* [EXERCISE AIM]:
Nothing in the records may be altered; repeat them exactly.

* [Records excerpted from a collection]:
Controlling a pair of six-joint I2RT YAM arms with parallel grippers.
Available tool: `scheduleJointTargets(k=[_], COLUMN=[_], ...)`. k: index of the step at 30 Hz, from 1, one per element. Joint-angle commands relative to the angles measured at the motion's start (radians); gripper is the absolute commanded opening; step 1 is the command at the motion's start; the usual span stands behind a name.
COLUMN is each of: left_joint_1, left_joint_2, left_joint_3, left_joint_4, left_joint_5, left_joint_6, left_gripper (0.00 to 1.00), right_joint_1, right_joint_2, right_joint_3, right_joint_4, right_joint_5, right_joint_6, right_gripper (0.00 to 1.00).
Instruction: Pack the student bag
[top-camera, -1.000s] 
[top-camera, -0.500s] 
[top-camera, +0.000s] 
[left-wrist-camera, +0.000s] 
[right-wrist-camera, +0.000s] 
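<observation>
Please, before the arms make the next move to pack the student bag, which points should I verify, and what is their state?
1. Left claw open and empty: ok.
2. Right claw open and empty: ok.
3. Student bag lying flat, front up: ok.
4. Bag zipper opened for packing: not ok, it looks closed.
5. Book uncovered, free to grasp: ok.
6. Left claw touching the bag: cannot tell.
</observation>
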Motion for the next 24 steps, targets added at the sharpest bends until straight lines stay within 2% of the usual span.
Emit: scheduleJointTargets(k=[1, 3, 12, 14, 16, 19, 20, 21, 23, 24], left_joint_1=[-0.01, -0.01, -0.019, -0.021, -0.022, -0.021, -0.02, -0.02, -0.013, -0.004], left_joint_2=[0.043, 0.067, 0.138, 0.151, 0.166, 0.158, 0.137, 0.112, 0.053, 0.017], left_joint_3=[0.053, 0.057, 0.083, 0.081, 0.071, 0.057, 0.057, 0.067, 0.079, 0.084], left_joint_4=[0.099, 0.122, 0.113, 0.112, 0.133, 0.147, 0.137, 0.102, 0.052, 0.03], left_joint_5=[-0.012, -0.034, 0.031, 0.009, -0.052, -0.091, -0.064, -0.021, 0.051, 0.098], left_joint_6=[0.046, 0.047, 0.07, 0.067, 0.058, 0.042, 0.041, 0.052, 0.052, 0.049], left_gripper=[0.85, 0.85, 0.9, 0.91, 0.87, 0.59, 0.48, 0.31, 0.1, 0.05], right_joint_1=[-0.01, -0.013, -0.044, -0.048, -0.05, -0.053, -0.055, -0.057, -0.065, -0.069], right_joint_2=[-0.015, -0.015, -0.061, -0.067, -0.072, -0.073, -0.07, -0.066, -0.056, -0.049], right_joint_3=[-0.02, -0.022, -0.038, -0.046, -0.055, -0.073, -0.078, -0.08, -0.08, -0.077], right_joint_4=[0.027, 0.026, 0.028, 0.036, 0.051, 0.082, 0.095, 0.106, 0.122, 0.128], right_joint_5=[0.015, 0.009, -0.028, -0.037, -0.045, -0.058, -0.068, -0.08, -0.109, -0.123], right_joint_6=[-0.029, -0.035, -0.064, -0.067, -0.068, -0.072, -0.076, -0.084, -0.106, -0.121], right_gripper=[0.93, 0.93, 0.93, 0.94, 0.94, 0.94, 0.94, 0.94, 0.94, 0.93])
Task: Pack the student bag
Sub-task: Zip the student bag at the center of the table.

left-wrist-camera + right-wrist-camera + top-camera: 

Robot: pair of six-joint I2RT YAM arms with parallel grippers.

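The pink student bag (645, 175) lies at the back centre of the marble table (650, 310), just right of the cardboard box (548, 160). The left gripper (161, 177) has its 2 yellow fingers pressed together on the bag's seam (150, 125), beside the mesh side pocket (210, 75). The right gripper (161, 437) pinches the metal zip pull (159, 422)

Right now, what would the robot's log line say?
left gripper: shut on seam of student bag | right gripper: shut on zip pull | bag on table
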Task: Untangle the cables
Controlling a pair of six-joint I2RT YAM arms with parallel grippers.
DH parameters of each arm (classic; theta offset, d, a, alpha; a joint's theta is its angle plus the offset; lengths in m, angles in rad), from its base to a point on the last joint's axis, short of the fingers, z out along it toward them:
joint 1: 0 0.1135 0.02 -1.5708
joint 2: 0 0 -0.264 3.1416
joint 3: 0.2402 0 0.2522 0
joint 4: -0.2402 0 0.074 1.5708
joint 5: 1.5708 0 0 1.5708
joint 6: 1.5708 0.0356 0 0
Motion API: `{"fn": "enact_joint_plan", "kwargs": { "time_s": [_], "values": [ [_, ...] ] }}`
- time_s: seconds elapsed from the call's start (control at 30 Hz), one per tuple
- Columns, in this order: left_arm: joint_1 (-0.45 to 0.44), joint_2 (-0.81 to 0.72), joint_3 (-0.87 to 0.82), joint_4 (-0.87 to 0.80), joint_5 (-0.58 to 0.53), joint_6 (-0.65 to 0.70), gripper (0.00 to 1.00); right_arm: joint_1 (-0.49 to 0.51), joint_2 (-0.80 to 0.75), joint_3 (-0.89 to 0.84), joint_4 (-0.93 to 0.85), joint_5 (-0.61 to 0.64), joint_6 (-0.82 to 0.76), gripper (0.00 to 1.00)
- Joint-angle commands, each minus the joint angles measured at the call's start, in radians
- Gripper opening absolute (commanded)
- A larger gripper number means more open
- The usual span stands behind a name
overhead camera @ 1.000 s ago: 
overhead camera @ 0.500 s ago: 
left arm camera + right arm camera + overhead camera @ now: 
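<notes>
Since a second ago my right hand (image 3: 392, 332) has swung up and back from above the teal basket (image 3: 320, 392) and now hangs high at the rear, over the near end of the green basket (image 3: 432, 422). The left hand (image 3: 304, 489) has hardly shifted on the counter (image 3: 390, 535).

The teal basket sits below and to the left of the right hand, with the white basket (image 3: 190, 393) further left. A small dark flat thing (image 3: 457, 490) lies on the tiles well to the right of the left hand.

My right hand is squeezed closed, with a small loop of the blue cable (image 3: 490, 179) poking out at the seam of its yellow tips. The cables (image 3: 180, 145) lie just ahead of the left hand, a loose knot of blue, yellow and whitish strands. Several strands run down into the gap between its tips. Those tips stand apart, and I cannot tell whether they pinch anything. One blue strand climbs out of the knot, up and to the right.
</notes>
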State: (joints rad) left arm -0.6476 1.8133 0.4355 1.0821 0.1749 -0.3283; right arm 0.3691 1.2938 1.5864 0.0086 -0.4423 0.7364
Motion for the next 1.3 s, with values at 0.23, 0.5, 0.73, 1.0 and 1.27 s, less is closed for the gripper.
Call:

* [EXPECTED ANSWER]:
Controlling a pair of six-joint I2RT YAM arms with parallel grippers.
Available tool: `scheduleJointTargets(k=[_], COLUMN=[_], ...)`. k: index of the step at 30 Hz, from 1, one per element. Joint-angle commands relative to the angles measured at the motion's start (radians); gripper is the absolute commanded opening; step 1 is the command at the motion's start; the usual span stands behind a name.
COLUMN is each of: left_joint_1, left_joint_2, left_joint_3, left_joint_4, left_joint_5, left_joint_6, left_gripper (0.00 to 1.00), right_joint_1, right_joint_2, right_joint_3, right_joint_4, right_joint_5, right_joint_6, right_gripper (0.00 to 1.00).
Instruction: Pack the student bag
[top-camera, -1.000s] 
[top-camera, -0.500s] 
[top-camera, +0.000s] 
[left-wrist-camera, +0.000s] 
[right-wrist-camera, +0.000s] 
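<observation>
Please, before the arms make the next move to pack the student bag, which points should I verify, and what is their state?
1. Left claw open and empty: ok.
2. Right claw open and empty: ok.
3. Student bag lying flat, front up: ok.
4. Bag zipper opened for packing: not ok, it looks closed.
5. Book uncovered, free to grasp: ok.
6. Left claw touching the bag: cannot tell.
</observation>
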Motion for the next 24 steps, targets added at the sharpest bends until straight lines stay within 2% of the usual span.
Emit: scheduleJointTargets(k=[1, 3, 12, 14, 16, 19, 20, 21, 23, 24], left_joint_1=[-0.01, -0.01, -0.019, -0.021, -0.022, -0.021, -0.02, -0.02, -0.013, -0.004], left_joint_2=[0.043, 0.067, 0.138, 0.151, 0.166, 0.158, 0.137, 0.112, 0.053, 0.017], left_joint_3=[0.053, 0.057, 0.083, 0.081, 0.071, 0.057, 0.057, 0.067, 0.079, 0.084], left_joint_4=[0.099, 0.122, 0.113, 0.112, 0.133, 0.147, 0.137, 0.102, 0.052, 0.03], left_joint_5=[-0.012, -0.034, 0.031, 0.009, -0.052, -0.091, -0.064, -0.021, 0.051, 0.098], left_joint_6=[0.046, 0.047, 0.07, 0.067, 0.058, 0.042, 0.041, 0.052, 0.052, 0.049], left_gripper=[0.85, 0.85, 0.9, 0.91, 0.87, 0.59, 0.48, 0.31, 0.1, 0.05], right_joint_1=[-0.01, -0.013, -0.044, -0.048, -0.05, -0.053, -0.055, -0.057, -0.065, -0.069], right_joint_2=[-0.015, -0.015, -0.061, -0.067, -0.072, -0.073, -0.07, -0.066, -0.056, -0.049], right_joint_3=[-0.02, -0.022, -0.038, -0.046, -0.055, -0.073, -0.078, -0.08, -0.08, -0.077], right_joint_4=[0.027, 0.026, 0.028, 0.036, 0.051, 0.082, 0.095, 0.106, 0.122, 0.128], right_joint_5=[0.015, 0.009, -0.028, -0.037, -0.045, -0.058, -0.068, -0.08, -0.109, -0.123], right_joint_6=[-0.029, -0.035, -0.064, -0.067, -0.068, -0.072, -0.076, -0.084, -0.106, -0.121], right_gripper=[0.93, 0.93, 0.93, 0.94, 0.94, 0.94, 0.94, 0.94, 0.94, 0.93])
Task: Pack the student bag
Sub-task: Zip the student bag at the center of the table.

left-wrist-camera + right-wrist-camera + top-camera: 

Robot: pair of six-joint I2RT YAM arms with parallel grippers.

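The pink student bag (645, 175) lies at the back centre of the marble table (650, 310), just right of the cardboard box (548, 160). The left gripper (161, 177) has its 2 yellow fingers pressed together on the bag's seam (150, 125), beside the mesh side pocket (210, 75). The right gripper (161, 437) pinches the metal zip pull (159, 422)

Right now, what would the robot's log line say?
left gripper: shut on seam of student bag | right gripper: shut on zip pull | bag on table
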Task: Untangle the cables
Controlling a pair of six-joint I2RT YAM arms with parallel grippers.
DH parameters of each arm (classic; theta offset, d, a, alpha; a joint's theta is its angle plus the offset; lengths in m, angles in rad), from its base to a point on the last joint's axis, short of the fingers, z out along it toward them:
joint 1: 0 0.1135 0.02 -1.5708
joint 2: 0 0 -0.264 3.1416
joint 3: 0.2402 0 0.2522 0
joint 4: -0.2402 0 0.074 1.5708
joint 5: 1.5708 0 0 1.5708
joint 6: 1.5708 0.0356 0 0
Motion API: `{"fn": "enact_joint_plan", "kwargs": { "time_s": [_], "values": [ [_, ...] ] }}`
- time_s: seconds elapsed from the call's start (control at 30 Hz), one per tuple
- Columns, in this order: left_arm: joint_1 (-0.45 to 0.44), joint_2 (-0.81 to 0.72), joint_3 (-0.87 to 0.82), joint_4 (-0.87 to 0.80), joint_5 (-0.58 to 0.53), joint_6 (-0.65 to 0.70), gripper (0.00 to 1.00); right_arm: joint_1 (-0.49 to 0.51), joint_2 (-0.80 to 0.75), joint_3 (-0.89 to 0.84), joint_4 (-0.93 to 0.85), joint_5 (-0.61 to 0.64), joint_6 (-0.82 to 0.76), gripper (0.00 to 1.00)
- Joint-angle commands, each minus the joint angles measured at the call's start, in radians
- Gripper opening absolute (commanded)
- A larger gripper number means more open
- The usual span stands behind a name
overhead camera @ 1.000 s ago: 
overhead camera @ 0.500 s ago: 
left arm camera + right arm camera + overhead camera @ now: 
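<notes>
Since a second ago my right hand (image 3: 392, 332) has swung up and back from above the teal basket (image 3: 320, 392) and now hangs high at the rear, over the near end of the green basket (image 3: 432, 422). The left hand (image 3: 304, 489) has hardly shifted on the counter (image 3: 390, 535).

The teal basket sits below and to the left of the right hand, with the white basket (image 3: 190, 393) further left. A small dark flat thing (image 3: 457, 490) lies on the tiles well to the right of the left hand.

My right hand is squeezed closed, with a small loop of the blue cable (image 3: 490, 179) poking out at the seam of its yellow tips. The cables (image 3: 180, 145) lie just ahead of the left hand, a loose knot of blue, yellow and whitish strands. Several strands run down into the gap between its tips. Those tips stand apart, and I cannot tell whether they pinch anything. One blue strand climbs out of the knot, up and to the right.
</notes>
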State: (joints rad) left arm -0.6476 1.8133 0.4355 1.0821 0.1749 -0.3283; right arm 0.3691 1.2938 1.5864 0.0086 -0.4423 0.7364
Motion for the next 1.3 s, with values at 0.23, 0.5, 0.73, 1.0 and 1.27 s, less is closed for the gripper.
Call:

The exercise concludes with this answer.